Mmmm, in both mediums they can come off heavy handed and bad, but I would maintain that it could work just fine, the trouble being that most of the time you see a boom event opening fiction it's poorly done. In fact, this sort of thing works best in serial fiction/movies, where you already know the characters and their general activities. Boom, and then dropping into 1st narrative could easily pull a reader in. 

I'm "meh" on the Martian intro, means crap to me. Assuming I was randomly picking up the book instead of going "hey, everyone says this is great" I would respond by saying, "Yes, you probably are." Then put the book down. I won't read that book, movie was meh, whatever. This is a case where the line in the movie works better for me than in a book. 

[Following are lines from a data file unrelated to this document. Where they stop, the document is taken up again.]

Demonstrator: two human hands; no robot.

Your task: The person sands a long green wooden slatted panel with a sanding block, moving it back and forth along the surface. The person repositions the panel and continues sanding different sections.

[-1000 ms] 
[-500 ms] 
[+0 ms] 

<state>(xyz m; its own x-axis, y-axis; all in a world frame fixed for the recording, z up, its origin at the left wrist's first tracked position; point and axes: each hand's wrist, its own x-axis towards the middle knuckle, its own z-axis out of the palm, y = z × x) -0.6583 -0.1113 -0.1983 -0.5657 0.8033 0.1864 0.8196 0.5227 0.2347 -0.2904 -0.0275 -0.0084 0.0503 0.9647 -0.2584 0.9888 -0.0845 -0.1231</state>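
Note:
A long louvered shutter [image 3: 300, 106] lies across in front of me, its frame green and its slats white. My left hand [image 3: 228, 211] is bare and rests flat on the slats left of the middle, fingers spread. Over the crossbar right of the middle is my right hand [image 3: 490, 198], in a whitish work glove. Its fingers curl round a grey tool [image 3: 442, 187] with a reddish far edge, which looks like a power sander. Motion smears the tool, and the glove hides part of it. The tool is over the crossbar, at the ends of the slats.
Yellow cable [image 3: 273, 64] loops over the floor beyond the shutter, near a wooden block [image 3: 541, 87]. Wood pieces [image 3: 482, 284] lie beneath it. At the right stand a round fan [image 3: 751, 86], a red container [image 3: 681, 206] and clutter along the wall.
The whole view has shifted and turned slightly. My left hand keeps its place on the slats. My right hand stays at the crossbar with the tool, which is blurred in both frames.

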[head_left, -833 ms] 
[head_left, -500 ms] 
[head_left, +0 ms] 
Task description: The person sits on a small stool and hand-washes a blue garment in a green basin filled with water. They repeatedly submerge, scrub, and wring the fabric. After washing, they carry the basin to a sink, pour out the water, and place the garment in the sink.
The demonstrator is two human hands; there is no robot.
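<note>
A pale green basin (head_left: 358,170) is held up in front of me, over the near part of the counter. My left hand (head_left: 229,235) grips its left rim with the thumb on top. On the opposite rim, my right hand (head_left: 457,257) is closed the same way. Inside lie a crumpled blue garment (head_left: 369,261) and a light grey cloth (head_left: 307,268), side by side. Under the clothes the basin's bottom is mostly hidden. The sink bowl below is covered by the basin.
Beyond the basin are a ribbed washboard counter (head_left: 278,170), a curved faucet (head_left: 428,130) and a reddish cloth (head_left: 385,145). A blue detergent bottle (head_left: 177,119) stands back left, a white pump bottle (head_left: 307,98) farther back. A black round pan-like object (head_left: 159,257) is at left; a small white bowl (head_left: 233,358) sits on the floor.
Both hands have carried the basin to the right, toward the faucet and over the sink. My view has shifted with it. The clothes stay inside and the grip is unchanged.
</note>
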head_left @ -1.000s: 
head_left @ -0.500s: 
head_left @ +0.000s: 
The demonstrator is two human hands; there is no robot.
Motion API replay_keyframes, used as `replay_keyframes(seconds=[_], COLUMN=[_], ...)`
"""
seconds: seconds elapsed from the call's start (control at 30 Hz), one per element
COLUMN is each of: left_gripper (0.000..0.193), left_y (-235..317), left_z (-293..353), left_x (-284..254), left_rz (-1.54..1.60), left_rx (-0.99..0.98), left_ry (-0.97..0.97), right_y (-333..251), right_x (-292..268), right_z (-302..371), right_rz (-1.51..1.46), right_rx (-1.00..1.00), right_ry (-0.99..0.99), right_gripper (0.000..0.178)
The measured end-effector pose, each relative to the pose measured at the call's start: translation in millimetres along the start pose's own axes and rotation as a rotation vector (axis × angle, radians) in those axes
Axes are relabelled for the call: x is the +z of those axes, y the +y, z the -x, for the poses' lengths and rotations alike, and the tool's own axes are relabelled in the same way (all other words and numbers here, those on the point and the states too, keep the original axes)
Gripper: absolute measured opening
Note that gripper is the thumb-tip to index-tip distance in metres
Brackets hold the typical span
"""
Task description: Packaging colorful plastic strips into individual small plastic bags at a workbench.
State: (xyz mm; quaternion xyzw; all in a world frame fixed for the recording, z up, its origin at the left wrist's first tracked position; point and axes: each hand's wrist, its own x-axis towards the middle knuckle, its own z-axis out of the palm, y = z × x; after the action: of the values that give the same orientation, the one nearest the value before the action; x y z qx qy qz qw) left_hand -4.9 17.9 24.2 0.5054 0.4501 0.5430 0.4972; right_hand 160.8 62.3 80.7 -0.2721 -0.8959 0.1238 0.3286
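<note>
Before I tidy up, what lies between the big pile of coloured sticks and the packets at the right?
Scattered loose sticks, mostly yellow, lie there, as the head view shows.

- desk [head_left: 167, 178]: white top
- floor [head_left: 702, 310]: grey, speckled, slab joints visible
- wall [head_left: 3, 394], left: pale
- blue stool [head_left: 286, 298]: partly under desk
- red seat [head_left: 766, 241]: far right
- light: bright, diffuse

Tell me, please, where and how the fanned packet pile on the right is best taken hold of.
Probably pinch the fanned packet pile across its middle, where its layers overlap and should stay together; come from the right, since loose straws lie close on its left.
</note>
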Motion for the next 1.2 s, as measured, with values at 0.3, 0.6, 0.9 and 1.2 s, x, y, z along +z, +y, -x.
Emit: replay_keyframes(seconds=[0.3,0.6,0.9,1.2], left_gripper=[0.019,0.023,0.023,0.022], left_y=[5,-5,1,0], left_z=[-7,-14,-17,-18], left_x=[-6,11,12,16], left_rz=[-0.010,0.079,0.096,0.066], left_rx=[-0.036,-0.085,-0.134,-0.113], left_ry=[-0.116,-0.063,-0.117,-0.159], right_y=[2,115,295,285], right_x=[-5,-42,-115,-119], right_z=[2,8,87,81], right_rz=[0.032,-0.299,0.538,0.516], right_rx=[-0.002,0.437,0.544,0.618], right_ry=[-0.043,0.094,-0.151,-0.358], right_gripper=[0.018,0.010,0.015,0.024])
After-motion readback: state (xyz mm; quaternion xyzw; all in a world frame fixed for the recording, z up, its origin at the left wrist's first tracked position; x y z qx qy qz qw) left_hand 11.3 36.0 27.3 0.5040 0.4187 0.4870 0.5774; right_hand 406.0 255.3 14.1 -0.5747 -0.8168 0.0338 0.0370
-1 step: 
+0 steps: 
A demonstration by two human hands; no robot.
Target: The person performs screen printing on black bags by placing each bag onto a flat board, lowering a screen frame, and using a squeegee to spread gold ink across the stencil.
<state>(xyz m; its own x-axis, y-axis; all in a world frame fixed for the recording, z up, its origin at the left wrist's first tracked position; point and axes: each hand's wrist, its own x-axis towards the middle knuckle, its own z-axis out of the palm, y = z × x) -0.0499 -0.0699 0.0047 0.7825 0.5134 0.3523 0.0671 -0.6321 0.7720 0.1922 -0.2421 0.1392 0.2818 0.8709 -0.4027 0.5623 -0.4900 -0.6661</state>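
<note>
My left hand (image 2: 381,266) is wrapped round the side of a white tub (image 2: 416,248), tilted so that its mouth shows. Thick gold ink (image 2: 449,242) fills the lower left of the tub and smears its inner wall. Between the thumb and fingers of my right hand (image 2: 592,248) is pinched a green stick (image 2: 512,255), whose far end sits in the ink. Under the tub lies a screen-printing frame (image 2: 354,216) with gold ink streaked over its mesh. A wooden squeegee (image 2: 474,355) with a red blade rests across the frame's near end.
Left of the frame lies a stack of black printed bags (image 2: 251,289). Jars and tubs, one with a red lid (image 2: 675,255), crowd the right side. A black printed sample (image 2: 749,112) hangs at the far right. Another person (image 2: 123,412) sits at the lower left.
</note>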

But then, I'm not going to pick up a book called the Martian t begin with, unless his name is Marvin and he carries a disintegrator ray.

EDIT: And once Damon's face is on the cover, I'm really not reading the book, heh heh.



Heliotrope said:


> Dem, yeah, I think that is true... "The way it was written" it did need an earlier chapter... but to be fair, I sort of feel like the car explosion opening works great in films, but not so much in fiction. I don't know why. I feel like in films, it is very visual, with music etc... there is more for the senses to attach to so movies can get away with it... but fiction is different. Fiction is very much in the brain of the narrator. It's much more intimate.
> 
> I loved the opening line to The Martian,
> 
> ...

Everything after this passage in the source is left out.